§ Exercise details
Retype, please, the listing from its opening line through the line that contains "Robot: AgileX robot", both included, without the pictures.

§ Provided records
•••••
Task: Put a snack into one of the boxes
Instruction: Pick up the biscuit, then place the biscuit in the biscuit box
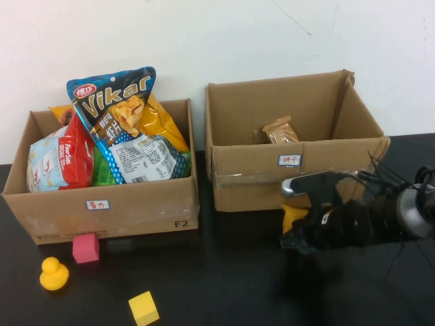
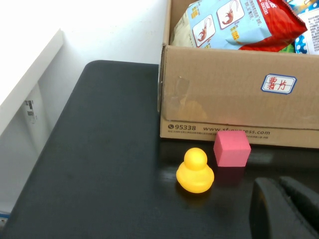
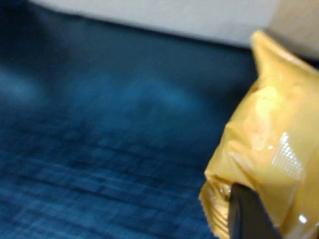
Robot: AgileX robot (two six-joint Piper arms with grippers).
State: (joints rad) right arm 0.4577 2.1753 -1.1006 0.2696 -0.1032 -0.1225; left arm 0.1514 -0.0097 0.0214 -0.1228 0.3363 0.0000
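The right gripper (image 1: pixel 297 229) sits low before the right box (image 1: pixel 299 180), its jaws closed on a yellow snack packet (image 3: pixel 271 149). The left gripper (image 2: pixel 286 209) hovers near the toy duck (image 2: pixel 195 172); whether its jaws are open cannot be told.

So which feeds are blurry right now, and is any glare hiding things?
Right wrist view: smeared and soft, only the yellow snack packet at the right gripper reads, with small highlights. High view: sharp enough, mild sheen on the Vikar bag. Left wrist view: crisp on the yellow duck and pink cube; left gripper dark at the edge.
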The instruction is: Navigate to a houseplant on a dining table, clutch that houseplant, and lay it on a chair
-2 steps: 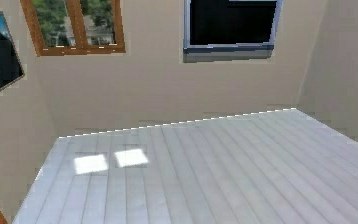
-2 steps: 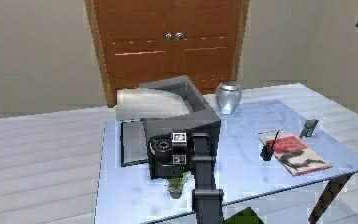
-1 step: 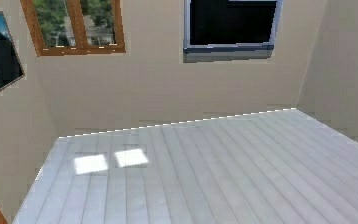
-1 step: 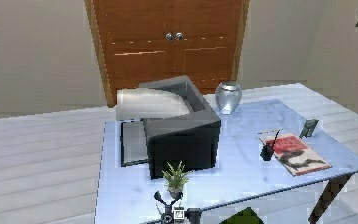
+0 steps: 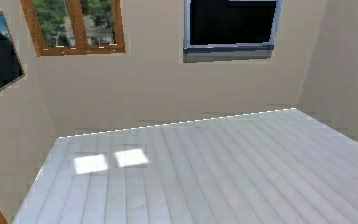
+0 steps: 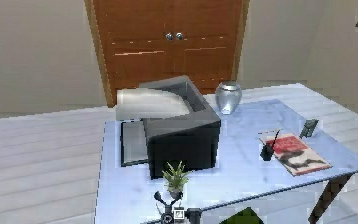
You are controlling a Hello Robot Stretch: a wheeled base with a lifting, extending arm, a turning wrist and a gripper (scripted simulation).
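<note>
A small houseplant (image 6: 174, 179) with spiky green leaves in a pale pot stands near the front edge of the pale blue-grey dining table (image 6: 242, 170) in the arm side view. Just below it, at the picture's bottom edge, is my gripper (image 6: 170, 209), its dark body beside the small white marker squares (image 6: 193, 215). The plant stands on the tabletop right behind the gripper's far end, so I cannot tell whether the gripper holds anything.
On the table are a big dark box (image 6: 177, 135) with a white curved top, a glass vase (image 6: 228, 97), a dark cup (image 6: 268, 149) and a magazine (image 6: 297, 153). A wooden double door (image 6: 167, 40) is behind. Ahead lies pale plank floor (image 5: 207, 170), a wood-framed window (image 5: 73, 24) and a dark panel (image 5: 232, 25).
</note>
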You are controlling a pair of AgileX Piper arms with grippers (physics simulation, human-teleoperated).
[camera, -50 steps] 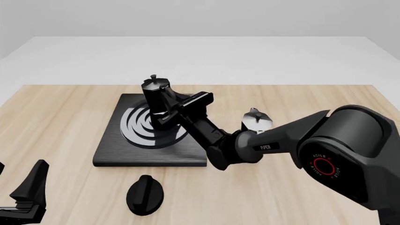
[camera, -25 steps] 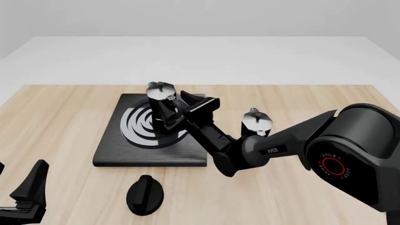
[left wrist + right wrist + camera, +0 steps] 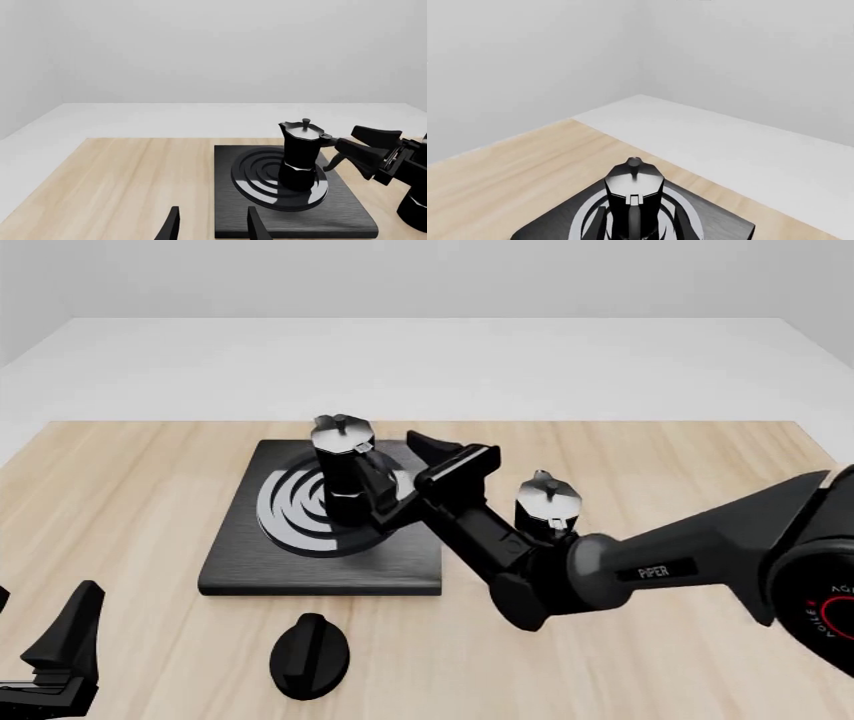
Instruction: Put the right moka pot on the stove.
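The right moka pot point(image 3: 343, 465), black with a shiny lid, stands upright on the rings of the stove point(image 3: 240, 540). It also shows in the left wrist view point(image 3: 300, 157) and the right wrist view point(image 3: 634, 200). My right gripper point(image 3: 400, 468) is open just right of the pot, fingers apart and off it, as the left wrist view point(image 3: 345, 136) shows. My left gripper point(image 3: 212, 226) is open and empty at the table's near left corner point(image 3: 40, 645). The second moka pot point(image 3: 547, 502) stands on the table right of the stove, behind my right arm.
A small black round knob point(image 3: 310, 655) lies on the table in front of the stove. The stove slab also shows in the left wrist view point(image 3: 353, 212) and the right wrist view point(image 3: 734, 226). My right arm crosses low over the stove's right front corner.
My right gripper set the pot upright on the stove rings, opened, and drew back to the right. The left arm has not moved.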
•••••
§ Exercise solution
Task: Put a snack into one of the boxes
Instruction: Pick up the biscuit, then place the biscuit in the biscuit box
Robot: AgileX robot (two six-joint Piper arms with grippers).

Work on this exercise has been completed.